When Congress creates a new independent agency, they give it a mix of features designed to insulate its decision-makers from different types of political oversight. This might include limits on the president’s ability to remove an agency head, the ability to negotiate its budget directly with Congress, the flexibility to litigate on its own without the Justice Department, and more.

In 2013, legal scholars Kirti Datla and Richard Revesz revealed that there is no single feature that all independent agencies possess, not even the removal protections at issue in Seila Law. They argue that independence should be viewed on a continuum rather than as a “constitutional force field” that can withstand all oversight. In 2015, political scientist Jennifer Selin mapped 50 features of independence, finding a wide range of agency designs, including independent features in agencies that are not considered “independent,” like the Federal Aviation Administration. In short, lawyers and political scientists who study this issue have found that agency independence is a “fluid and slippery thing” that is “unstable as a legal category.”

We should be cautious, then, about any policies that hinge on whether an agency is “independent” or not.

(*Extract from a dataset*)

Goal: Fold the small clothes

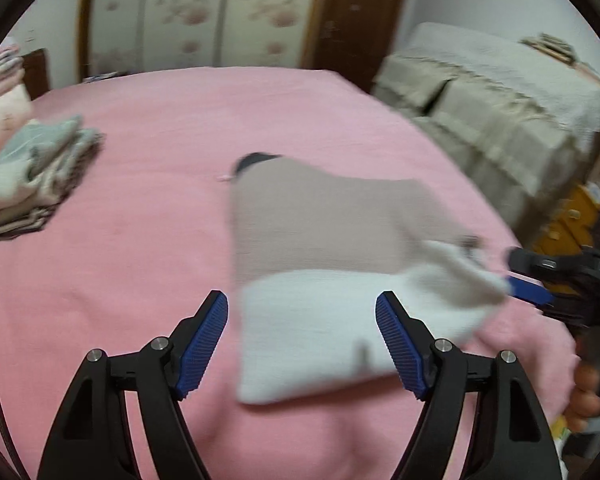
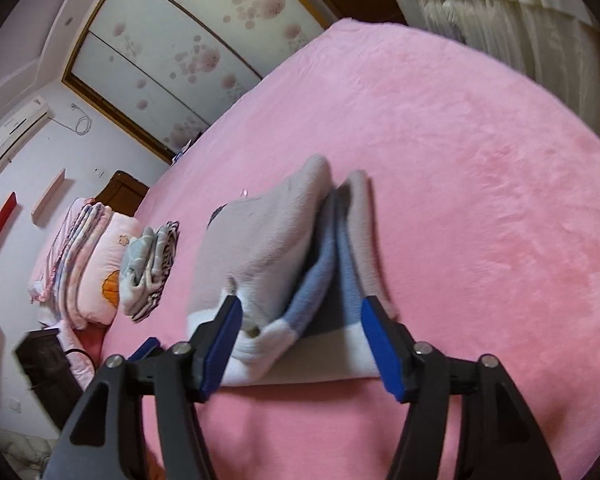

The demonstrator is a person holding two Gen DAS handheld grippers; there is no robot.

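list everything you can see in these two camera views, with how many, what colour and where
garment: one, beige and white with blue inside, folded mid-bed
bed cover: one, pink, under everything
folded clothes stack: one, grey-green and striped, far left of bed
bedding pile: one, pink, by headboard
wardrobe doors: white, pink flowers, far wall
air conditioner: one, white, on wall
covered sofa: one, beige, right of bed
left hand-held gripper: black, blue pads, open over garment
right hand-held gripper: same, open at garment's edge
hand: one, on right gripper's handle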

Modern scholarship has revealed that this binary approach is outmoded and risks extending too much or too little independence to an agency. Instead, we should take each agency as it is.

But that’s not how it works for regulation. Most agencies must analyze their regulations in light of the problems they’re trying to solve, the costs and benefits of their proposals, and alternative approaches. There is a special list of “independent regulatory agencies,” including the Securities and Exchange Commission, Federal Trade Commission, and, yes, the Consumer Financial Protection Bureau, that are exempt from these analytical steps. This special list also places these agencies behind a firewall—their regulatory analysis is not reviewed by the Office of Information and Regulatory Affairs (OIRA), the government’s expert in these analytical techniques.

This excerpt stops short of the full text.